I glanced down to the ground to estimate my distance from earth
and the amount of time I had left in my life, then gazed back up
to the parachute to see if the malfunction had cleared itself
yet, as instructed in class. The cord continued to choke off the
fabric. I repeated the exercise once more, confirmed that indeed
the malfunction was not clearing. I then reached down to my
back-up chute attached to my front and with one hand pulled the
cord that would free it, while clutching the ball of fabric that
was my last chance for survival. I would need to throw the
secondary chute away from me to minimize the chance of it
becoming fouled in the "Mae West." I glanced up one last time
and watched as the line slipped from around the fabric, freeing
it to open like a real parachute. I breathed for the first time
since leaving the airplane.
My one episode of a malfunctioning parachute happened over 20
years ago, but it confirmed to me what Tolle wrote about our
mischievous mind. My mind didn't have time to create the
malfunction as a problem. It was simply a life situation that
needed to be dealt with as effectively as possible. Luckily, I
had had a very competent instructor, my older brother Dale. It
wasn't until I was walking back to the hanger that my knees
began to buckle. "I could have been killed," I heard my mind
tell me. Then and only then had the malfunction appeared to me
as a problem.
We can use our mind as either an artist tool with which to help
create a masterpiece of our life or as a lethal weapon we use to
kill off life, ours and others. A key first step to using the
mind as an artist tool rather than a lethal weapon is to
disassociate ourselves from our mind; to recognize that we have
a mind but we aren't our mind or the thoughts that it generates.

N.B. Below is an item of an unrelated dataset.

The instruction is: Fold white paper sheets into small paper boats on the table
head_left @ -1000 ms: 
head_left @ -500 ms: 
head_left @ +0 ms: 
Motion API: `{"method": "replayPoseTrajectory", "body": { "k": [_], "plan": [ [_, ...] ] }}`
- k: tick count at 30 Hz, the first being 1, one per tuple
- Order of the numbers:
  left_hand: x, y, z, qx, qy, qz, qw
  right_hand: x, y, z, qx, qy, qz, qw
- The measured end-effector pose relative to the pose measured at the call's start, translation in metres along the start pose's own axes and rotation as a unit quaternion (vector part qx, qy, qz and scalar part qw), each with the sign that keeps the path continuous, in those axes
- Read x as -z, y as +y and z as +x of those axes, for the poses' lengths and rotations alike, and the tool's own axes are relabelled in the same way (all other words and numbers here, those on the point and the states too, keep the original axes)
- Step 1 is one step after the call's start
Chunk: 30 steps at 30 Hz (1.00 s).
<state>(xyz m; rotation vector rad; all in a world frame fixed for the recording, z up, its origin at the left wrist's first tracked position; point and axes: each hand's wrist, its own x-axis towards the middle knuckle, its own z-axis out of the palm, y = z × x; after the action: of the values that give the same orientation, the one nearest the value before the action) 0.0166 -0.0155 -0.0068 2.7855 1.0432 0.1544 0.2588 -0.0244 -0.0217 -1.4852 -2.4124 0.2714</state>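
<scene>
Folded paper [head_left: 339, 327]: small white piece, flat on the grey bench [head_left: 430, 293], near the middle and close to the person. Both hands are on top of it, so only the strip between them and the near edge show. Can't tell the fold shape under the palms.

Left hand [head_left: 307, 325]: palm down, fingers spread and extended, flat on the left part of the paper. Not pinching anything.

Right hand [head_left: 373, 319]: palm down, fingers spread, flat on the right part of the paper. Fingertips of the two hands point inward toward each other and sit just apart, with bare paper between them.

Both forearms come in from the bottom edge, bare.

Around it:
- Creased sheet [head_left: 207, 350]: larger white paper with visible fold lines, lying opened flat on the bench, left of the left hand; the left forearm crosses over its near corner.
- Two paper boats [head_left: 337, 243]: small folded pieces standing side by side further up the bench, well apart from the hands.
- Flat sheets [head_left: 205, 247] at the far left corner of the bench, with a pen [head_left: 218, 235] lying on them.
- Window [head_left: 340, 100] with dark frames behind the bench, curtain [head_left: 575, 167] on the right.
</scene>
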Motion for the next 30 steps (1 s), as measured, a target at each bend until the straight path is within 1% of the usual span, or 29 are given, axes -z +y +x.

>From that position we can then choose which thoughts to hold
onto and which thoughts to observe and let go of.
Using the tools and techniques of the Life On Purpose Process
for the past 10 years has helped me get pretty good at making
the 'right' choice by choosing to hold onto and empower thoughts
that are consistent with my life purpose, and to release
thoughts stemming from the fear, lack, struggling that make it
based on Inherited Purpose.
How about you? Are you allowing your mind to create life
draining problems or beautiful life enhancing possibilities?